Jason Lippert has headed into a downturn in the recreational vehicle industry this time around much better prepared than last time. LCI Industries, a $2.5 billion supplier of components to the leisure-vehicle and mobile-transportation industries headed by Lippert, now relies on RV builders for only about 58% of its revenues compared with 90% when LCI lost about 60% of its sales in the wake of the Great Recession.
“Our diversification plan is working, helping to mask a pretty significant downturn in the RV business” recently, Lippert tells Chief Executive. “If you’d asked me a couple of years ago, before any downtick [in RV sales], what a tough downturn in that industry would look like, I would have said ‘20%.’ And that’s what we have seen over the last 12 months.
“But our operating profit for our last earnings release is better than our historical average, so our diversification plan is working,” he adds. “We’ve got a double-digit operating profit, so we’re operating pretty well even in a tough environment. And we have a better capability of lasting through some kind of cycle, be it recessionary or economic or an inventory cycle.”
Growing up as the grandson of Lippert Components founder Larry Lippert, Jason Lippert was a recent graduate of Miami University in Ohio when he joined the family company in 1994 – as a welder at one of its mobile-home chassis plants.
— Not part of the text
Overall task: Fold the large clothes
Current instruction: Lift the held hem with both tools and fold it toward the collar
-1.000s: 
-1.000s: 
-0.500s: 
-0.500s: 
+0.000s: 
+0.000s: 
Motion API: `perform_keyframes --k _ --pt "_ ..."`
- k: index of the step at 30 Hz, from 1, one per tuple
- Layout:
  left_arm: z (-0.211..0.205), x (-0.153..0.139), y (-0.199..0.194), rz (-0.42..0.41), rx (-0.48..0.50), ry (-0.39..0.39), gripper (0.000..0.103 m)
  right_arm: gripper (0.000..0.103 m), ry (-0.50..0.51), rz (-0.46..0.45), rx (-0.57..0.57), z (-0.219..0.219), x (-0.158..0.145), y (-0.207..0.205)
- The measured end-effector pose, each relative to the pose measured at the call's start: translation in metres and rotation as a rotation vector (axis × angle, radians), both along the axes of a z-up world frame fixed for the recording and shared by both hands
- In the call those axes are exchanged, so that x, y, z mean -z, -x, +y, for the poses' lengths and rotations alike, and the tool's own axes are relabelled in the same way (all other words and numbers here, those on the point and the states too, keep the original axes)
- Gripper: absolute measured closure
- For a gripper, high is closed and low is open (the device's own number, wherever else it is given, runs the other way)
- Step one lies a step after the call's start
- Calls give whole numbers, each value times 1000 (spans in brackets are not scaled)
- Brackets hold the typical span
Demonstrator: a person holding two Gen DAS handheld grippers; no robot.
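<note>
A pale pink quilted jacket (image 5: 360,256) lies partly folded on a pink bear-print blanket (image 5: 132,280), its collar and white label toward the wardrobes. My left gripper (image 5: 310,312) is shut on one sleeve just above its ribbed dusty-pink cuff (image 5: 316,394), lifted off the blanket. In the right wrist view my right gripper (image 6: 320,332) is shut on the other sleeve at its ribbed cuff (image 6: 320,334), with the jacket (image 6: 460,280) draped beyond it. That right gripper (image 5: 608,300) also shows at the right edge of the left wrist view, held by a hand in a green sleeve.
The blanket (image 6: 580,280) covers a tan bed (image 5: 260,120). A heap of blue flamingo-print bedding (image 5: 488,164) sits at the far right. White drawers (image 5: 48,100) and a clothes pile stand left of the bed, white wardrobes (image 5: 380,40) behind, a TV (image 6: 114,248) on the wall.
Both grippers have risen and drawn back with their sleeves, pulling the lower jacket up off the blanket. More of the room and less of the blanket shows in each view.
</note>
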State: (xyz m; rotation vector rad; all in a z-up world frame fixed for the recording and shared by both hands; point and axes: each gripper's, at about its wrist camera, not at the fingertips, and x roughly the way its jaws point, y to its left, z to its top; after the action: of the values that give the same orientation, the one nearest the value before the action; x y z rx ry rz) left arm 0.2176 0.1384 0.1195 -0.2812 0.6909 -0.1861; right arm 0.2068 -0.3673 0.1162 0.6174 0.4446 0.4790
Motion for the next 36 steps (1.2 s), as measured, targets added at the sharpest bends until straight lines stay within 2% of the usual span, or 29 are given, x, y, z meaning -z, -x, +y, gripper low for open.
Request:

Eventually it was he who pushed for the company’s diversification into RV components in the first place. “They’re just smaller houses on wheels,” he says.
Tapping into the burgeoning RV-assembly industry in northern Indiana, Jason Lippert developed strong relationships with industry stalwarts, and soon LCI was making not only chassis but also slideouts, awnings, axles – “there was nothing that we weren’t willing to try,” he says.
Meanwhile, LCI became a publicly traded company in 1997, just as the transition between Doug Lippert, the CEO, and son Jason Lippert was taking shape. Jason Lippert continued to help build the company into the largest supplier to the RV industry — and had moved the headquarters to Elkhart, Indiana, the world capital of the recreational-vehicle industry — when the bottom fell out.
“We had gotten the business to about $700 million from about $100 million” when he became CEO in 2003, Lippert recalls. “Then the recession hit and took 60 percent off our top line, and that made it challenging to move the needle.”
Coming out of the recession, Lippert says, he pledged that “we can’t have 90 percent of our sales in RVs.” So he focused the company on a massive diversification effort that included incursions into the original-equipment bus, marine and specialty-vehicle-parts markets, as well as the aftermarkets for those businesses. He expanded geographically as well, into Europe. Now LCI makes hundreds of separate products that range from leveling systems to mattresses, horse trailers to luggage doors, with more than 9,000 employees in more than 70 manufacturing facilities.
“RVs are still a pretty substantial part of business, because the RV business has grown every year for the last nine years,” Lippert says. “So we’ve experienced big growth in other parts of our business.”